-- Opening Marker --
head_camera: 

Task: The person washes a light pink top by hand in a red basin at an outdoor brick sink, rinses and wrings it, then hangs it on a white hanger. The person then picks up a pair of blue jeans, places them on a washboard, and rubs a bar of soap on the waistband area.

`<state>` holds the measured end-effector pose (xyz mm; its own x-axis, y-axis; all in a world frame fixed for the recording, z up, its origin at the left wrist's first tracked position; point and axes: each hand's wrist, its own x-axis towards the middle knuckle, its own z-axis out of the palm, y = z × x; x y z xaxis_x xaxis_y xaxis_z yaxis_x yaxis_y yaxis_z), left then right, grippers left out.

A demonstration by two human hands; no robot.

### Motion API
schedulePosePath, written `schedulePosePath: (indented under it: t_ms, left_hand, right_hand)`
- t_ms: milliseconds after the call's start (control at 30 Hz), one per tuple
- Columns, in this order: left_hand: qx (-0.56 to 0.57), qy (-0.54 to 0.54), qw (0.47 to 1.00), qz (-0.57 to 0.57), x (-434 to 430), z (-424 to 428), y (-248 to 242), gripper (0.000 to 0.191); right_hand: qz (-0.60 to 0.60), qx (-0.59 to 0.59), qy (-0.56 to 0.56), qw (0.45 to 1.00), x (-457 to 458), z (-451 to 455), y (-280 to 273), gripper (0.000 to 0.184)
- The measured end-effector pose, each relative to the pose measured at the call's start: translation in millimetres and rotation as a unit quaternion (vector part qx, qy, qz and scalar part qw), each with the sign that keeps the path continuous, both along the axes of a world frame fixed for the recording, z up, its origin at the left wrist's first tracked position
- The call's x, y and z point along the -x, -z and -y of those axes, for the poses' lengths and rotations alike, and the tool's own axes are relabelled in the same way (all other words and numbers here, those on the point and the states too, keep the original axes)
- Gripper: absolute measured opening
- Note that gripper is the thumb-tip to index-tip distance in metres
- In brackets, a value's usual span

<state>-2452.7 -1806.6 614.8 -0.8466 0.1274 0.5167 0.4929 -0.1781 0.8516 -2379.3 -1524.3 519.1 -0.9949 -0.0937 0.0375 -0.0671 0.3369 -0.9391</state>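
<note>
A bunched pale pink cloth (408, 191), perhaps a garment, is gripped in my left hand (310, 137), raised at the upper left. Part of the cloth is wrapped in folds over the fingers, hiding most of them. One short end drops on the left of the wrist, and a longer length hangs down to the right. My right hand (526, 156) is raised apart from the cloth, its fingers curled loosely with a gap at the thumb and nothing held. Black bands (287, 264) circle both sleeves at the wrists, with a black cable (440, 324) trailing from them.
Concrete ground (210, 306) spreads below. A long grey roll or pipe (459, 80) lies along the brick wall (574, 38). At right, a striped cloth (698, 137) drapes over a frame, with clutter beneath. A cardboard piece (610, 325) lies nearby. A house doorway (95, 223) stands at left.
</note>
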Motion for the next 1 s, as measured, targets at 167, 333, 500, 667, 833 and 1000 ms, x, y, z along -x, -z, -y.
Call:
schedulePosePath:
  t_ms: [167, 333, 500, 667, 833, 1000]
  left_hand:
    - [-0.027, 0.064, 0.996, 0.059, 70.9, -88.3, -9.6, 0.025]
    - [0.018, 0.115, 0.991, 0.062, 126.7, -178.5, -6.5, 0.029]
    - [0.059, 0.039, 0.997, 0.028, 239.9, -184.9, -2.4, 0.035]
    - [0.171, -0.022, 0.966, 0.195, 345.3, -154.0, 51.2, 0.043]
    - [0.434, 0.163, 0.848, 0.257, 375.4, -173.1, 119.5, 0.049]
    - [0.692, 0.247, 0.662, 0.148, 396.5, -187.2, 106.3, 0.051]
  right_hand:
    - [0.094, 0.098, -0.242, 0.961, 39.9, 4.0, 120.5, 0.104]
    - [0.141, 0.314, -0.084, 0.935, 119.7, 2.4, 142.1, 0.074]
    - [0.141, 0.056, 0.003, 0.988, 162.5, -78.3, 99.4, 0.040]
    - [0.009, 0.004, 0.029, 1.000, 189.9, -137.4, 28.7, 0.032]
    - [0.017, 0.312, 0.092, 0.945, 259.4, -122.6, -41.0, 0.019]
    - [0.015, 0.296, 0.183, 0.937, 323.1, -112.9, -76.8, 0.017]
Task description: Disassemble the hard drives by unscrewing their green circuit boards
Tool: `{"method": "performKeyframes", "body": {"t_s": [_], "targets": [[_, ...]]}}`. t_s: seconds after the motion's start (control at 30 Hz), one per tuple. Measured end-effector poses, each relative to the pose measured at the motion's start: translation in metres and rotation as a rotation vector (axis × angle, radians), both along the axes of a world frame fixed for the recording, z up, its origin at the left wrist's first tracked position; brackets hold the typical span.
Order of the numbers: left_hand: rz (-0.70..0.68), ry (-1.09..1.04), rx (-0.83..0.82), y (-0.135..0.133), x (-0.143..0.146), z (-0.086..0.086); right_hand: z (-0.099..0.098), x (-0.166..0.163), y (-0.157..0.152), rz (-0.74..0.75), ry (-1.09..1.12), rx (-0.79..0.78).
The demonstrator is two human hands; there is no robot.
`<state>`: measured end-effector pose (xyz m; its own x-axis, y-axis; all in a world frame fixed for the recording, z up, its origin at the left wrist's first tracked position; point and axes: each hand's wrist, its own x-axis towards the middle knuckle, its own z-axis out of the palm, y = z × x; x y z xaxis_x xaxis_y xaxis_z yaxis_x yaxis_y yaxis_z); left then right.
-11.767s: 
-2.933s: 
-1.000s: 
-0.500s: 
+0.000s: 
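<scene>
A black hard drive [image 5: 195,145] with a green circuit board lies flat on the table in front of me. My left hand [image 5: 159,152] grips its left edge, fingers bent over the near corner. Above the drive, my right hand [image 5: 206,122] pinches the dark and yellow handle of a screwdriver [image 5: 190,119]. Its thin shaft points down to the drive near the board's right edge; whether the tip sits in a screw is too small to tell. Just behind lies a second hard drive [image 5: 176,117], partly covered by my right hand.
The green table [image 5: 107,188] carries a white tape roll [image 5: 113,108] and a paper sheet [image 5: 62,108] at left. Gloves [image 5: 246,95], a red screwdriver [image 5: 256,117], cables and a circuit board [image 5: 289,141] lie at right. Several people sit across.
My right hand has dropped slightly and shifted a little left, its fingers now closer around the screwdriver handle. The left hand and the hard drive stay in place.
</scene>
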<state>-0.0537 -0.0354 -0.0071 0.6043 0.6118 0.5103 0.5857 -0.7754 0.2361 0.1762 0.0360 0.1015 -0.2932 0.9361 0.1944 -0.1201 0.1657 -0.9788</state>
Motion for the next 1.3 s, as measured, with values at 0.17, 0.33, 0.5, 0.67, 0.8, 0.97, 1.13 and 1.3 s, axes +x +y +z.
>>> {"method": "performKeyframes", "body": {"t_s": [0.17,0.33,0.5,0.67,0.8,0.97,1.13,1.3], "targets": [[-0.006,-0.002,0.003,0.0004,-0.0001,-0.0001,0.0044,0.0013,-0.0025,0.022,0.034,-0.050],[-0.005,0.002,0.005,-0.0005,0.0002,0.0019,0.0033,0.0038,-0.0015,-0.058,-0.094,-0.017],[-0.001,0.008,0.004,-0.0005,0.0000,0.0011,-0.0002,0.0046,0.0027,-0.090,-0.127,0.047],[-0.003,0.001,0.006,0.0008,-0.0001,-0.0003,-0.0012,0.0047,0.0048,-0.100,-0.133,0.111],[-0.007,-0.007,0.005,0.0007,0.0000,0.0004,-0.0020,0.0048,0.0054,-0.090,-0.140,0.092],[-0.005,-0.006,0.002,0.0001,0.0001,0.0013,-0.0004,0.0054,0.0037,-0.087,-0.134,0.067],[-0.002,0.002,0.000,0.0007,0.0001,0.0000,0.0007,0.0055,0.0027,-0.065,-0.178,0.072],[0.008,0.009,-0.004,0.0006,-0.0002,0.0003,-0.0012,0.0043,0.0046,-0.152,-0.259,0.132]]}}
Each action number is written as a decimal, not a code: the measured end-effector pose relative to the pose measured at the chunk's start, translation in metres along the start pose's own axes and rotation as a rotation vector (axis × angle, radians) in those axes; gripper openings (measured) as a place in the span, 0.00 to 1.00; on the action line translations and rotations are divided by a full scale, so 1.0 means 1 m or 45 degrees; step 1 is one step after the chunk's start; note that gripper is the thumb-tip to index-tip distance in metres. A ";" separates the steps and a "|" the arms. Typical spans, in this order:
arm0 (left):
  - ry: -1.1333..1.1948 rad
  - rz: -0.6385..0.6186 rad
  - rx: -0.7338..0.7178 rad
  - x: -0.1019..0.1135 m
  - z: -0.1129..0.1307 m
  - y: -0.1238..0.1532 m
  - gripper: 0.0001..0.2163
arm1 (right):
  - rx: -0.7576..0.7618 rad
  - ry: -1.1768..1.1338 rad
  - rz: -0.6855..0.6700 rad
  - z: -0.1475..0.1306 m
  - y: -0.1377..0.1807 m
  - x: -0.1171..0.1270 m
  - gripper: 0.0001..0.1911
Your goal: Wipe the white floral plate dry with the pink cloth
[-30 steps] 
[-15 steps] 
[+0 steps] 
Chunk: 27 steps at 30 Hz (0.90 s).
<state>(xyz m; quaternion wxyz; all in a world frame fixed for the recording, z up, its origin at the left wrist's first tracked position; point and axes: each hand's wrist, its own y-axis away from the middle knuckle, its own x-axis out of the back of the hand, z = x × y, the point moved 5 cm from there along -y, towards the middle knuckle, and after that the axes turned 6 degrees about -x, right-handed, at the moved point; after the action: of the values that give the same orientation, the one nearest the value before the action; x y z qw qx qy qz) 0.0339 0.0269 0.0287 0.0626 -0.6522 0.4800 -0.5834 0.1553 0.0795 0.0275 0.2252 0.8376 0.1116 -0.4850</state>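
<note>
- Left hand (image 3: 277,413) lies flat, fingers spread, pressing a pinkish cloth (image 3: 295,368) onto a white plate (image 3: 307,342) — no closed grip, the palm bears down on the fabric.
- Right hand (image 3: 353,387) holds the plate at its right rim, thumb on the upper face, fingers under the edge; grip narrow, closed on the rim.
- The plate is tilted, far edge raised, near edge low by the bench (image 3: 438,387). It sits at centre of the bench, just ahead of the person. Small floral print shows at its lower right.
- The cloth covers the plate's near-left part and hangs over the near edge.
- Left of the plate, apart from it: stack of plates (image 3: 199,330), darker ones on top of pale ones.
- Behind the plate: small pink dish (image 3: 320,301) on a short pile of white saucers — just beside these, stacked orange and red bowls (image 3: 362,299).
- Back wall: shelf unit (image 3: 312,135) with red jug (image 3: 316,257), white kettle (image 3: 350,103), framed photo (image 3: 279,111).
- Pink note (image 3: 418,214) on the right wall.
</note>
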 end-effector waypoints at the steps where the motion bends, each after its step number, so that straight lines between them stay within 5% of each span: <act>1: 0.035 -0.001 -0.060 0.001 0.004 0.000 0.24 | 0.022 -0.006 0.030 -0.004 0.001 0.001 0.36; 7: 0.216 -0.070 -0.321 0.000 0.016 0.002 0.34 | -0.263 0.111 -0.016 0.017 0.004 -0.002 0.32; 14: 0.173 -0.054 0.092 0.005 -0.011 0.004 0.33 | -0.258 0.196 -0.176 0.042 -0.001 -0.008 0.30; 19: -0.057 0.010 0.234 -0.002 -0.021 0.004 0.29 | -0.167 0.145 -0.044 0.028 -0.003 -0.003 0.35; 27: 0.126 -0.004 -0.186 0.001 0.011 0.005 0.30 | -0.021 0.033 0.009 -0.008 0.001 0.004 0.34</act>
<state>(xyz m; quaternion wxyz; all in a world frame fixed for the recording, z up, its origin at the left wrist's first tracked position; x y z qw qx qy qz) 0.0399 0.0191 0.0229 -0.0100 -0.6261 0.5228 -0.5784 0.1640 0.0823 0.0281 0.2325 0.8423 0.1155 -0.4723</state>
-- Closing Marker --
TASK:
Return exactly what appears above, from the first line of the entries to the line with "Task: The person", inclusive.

THE COMPLETED TASK:
head_camera: 

Task: The person washes a light pink top by hand in a red basin at an outdoor brick sink, rinses and wrings it, then hangs it on a white hanger. The person then picks up a pair of blue jeans, places them on a washboard, and rubs a bar of soap on the waistband area.

That concludes the answer to this exercise.